I realize this is the holiday season. But no matter how hard I try, I can’t seem to shake the awfulness I feel from something I saw shared on TikTok a couple of weeks ago.
Eddie Huang of Huang’s World sat down for an interview with jared taylor, who identifies as a ‘white nationalist’, for his show. I’m attaching the video as well, but this is the relevant transcript that I can’t get out of my head:
Eddie Huang: I want to know how it is you voted for Donald Trump when you’re so into facts, because his entire campaign was not based in facts. It was all based in propaganda and emotion.
Jared Taylor: I voted for Donald Trump for one reason only. His policies, if implemented, would slow the dispossession of Whites in the United States.

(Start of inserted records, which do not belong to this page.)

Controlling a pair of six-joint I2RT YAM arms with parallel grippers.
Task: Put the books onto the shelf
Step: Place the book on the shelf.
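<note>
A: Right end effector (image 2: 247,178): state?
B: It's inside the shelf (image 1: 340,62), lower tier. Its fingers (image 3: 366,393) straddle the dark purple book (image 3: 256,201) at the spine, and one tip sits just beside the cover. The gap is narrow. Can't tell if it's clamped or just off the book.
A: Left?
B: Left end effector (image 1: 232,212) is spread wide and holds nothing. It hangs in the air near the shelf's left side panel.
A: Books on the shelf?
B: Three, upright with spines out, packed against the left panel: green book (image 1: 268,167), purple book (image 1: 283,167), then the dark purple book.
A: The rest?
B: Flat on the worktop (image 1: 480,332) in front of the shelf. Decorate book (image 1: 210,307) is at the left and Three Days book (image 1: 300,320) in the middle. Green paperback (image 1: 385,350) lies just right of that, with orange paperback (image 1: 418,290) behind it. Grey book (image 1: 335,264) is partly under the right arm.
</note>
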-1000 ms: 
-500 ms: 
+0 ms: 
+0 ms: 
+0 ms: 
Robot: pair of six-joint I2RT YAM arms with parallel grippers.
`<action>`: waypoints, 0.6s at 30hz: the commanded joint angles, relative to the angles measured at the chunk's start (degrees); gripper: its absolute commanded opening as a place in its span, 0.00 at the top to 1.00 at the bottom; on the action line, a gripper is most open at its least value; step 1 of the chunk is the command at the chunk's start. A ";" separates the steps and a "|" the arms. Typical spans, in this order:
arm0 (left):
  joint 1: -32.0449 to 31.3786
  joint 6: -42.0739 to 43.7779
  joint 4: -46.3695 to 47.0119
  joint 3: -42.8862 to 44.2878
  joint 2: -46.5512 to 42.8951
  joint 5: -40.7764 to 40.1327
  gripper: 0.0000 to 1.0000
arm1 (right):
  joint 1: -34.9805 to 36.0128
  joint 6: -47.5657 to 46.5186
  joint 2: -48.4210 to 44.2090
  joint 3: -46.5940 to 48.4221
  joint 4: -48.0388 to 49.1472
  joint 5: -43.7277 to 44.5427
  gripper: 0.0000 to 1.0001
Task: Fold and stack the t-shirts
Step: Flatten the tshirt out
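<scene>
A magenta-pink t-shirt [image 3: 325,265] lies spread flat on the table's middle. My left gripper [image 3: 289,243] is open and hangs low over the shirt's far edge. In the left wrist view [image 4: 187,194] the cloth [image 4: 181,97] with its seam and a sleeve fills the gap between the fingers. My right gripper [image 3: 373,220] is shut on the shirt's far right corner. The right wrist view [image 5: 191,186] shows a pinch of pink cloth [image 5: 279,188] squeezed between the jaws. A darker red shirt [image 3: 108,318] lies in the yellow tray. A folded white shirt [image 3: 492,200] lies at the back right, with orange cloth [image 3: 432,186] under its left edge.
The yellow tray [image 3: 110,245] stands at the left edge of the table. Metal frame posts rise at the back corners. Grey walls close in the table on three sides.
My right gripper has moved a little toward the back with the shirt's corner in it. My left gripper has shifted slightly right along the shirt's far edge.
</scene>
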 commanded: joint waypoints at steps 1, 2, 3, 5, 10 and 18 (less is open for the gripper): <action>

The candor and accuracy of his statement hit hard. He said ‘the thing’ out loud: the thing that is the most likely reason behind the silence of so many when asked why they continue to support trump AND a party that is openly trying to topple our democracy.
I spent much of 2021 begging, pleading, and hoping to find answers as to why so many of the white republicans I know continue to support the gop.
The lone answer I received pointed primarily to financial policies as the primary reason for the continued support by so many. Though not happy that anyone would value a few more dollars in the bank more than basic human decency and our collective humanity, I was grateful to have at least received some kind of response.
Finances, however, can’t be the only motivator for continued gop support when you examine their history of grossly self-serving expenditures and dramatic increases to our national debt. Sure, they may appear to be helping your stock portfolio in the short term, but it’s going to come crashing down one way or another. And many of these ‘financial supporters’ know that.
So I ask again. Why the continued support? With Mr. Huang’s and Mr. taylor’s help, I see a potential reason why that’s the case.
Whenever he was given a chance to show compassion, empathy, or inclusivity, trump chose the opposite path. The ‘Child Separation’ policy wasn’t an immigration strategy. It was a policy of cruelty to people he deemed inferior and unworthy.
For God’s sake, there is no effective strategy that should ever include taking a child from a family that’s searching for a better life; then allowing that stolen child to be adopted by others after the separation.
That one policy was a mere drop in the bucket of the innumerable ways in which, trump and his Presidential advisers (with known white nationalist affiliations and goals) sought to exclude and punish minorities while openly rewarding the white republicans from states he won in 2016.
I once believed that trump, and the overtly racist policies that accompanied him into the White House, was our punishment for electing our first Black President: Barack Obama. I had a feeling that white gop America was going to make the rest of us pay dearly for having the audacity to believe that America was ready to shed its shameful ways.
But I was wrong.
The passage of time has provided a bit more clarity. It’s not that we were being punished for having a Black President. We were being punished for having a President that provided a seat at the table for all those who’d hitherto been excluded from even entering the room. From the cabinet to director-level positions, we saw men – and women – of all races and backgrounds being given policy-making power the likes of which had never been seen.
Sadly, those “seats at the tables” cost us dearly. Many whites probably felt that the promotion of these individuals, long overdue and in no way an over-representation, was a harbinger for the ultimate decline of their political power in America. Never mind the fact that they’d previously held a sinfully disproportionate amount of power, any loss wasn’t acceptable.
Few apart from taylor want to openly admit it, but trump came along and gave a full-throated voice to this fear in a way that hadn’t resonated as strongly before. When the ‘unite the right’ participants in Charlottesville chanted, “Jews will not replace us”, it could have applied to any minority: Asians, Blacks, Latinos, it didn’t matter. The message was clear, and the subtle endorsement from trump (“fine people on both sides”) further sealed the deal.
I could go on, but hopefully you get the gist. And though I hate people like taylor, and all they represent about the white supremacist leanings of my country, I respect him for telling the truth about his support for trump. So the next time you hear anyone justifying the trump presidency, the 1/6 insurrection, or gop efforts to disenfranchise minority voters in every state that trump lost, know that they are lying.
For the record, I don’t want to replace anyone. I just want my rightful place at the table, and in society at large. And I want it without fear of retribution, violence, or authoritarianism from fearful whites.
That shouldn’t be too much to ask for, right?